Runtime dependencies are exactly `numpy>=1.26` and, optionally, `cupy-cuda12x` (`pip install -e ".[cuda]"`) for the GPU path; `cotangent/` imports nothing else. `torch` is a `[dev]`-only dependency, used solely as the parity oracle in `tests/` and `examples/parity_gpt.py`; it is never imported under `cotangent/`.

`graphviz` in `[dev]` is the Python wrapper package only. It shells out to the `dot` binary at render time; pip cannot install that binary.
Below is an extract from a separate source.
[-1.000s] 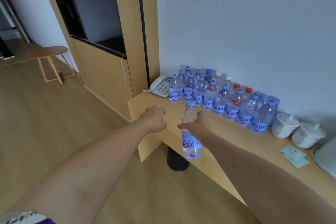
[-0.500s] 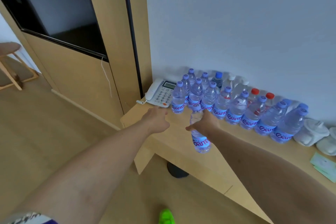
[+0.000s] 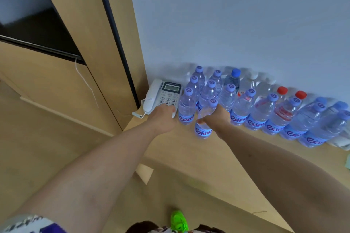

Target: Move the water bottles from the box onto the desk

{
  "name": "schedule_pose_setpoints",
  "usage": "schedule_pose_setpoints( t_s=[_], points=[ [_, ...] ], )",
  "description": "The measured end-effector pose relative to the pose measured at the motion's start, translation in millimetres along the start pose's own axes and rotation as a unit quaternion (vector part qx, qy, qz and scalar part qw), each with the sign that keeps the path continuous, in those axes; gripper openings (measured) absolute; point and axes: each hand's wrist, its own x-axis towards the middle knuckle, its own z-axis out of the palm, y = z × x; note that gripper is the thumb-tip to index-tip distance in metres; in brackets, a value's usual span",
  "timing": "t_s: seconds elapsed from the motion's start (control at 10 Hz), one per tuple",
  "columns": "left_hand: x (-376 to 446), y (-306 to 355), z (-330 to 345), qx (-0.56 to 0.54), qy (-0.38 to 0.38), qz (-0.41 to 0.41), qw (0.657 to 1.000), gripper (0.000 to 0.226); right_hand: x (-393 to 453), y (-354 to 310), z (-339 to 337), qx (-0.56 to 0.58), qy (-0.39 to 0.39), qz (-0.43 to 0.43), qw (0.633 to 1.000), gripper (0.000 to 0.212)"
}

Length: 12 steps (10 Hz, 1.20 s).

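Both arms have reached farther over the desk [image 3: 189,155] since half a second ago, and the held bottle [image 3: 205,119], which then hung out past the desk's front edge, is now over the desktop, just in front of the front row.

From the head camera, the right hand [image 3: 217,119] grips this bottle round its upper body, fingers curled about it; its labelled base looks to be on or barely above the wood, though blur keeps me from telling which. The left hand [image 3: 162,117] holds nothing, its knuckles bent loosely, beside the white telephone [image 3: 162,96] at the desk's left end and possibly touching its keypad. The other bottles [image 3: 255,108] stand upright in rows along the wall, mostly with purple caps, two with red caps [image 3: 282,90]. A green shoe [image 3: 179,220] shows at the bottom edge.
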Motion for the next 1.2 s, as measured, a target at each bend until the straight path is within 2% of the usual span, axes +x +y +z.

Install it separately:

```
apt-get install graphviz  # Debian/Ubuntu
brew install graphviz     # macOS
```

Verify with `dot -V`. `docs/graph.png` is generated from `docs/graph.dot`, the checked-in, reproducible source of truth:

```
dot -Tpng docs/graph.dot -o docs/graph.png
```

Run the test suite (1134 tests, float64 gradcheck + torch parity throughout):

```
pytest
```

Regenerate `docs/gradcheck.md` from a real run:

```
pytest --report
```

Train the toy examples and regenerate the charts above:

```
python examples/xor.py          # M1: a 2-4-4-1 MLP, loss below 1e-3
python examples/mnist_mlp.py    # M2: 96.38% test accuracy, CPU only
python examples/mnist_curve.py  # writes docs/mnist_curve.png + .csv
python examples/train_gpt.py    # M4: the char-GPT, checkpointed to examples/.cache/
python benchmarks/plot_matmul.py  # writes docs/benchmark.png + .csv (requires CUDA)
```

## Further reading

- [`docs/design.md`](docs/design.md): the real writeup, covering why a tape and not a closure-based graph, the gradcheck tolerance taxonomy, the weight-tying invariant enforced at three separate boundaries, why the custom kernel loses to cuBLAS, and the full "Where the gaps are" honesty section.
- [`docs/gradcheck.md`](docs/gradcheck.md): the per-op gradcheck table, generated by `pytest --report`.
- [`docs/plan/`](docs/plan/): the four binding planning docs (PRD, architecture, security, frontend spec) this repo was built against, one build-order step per commit.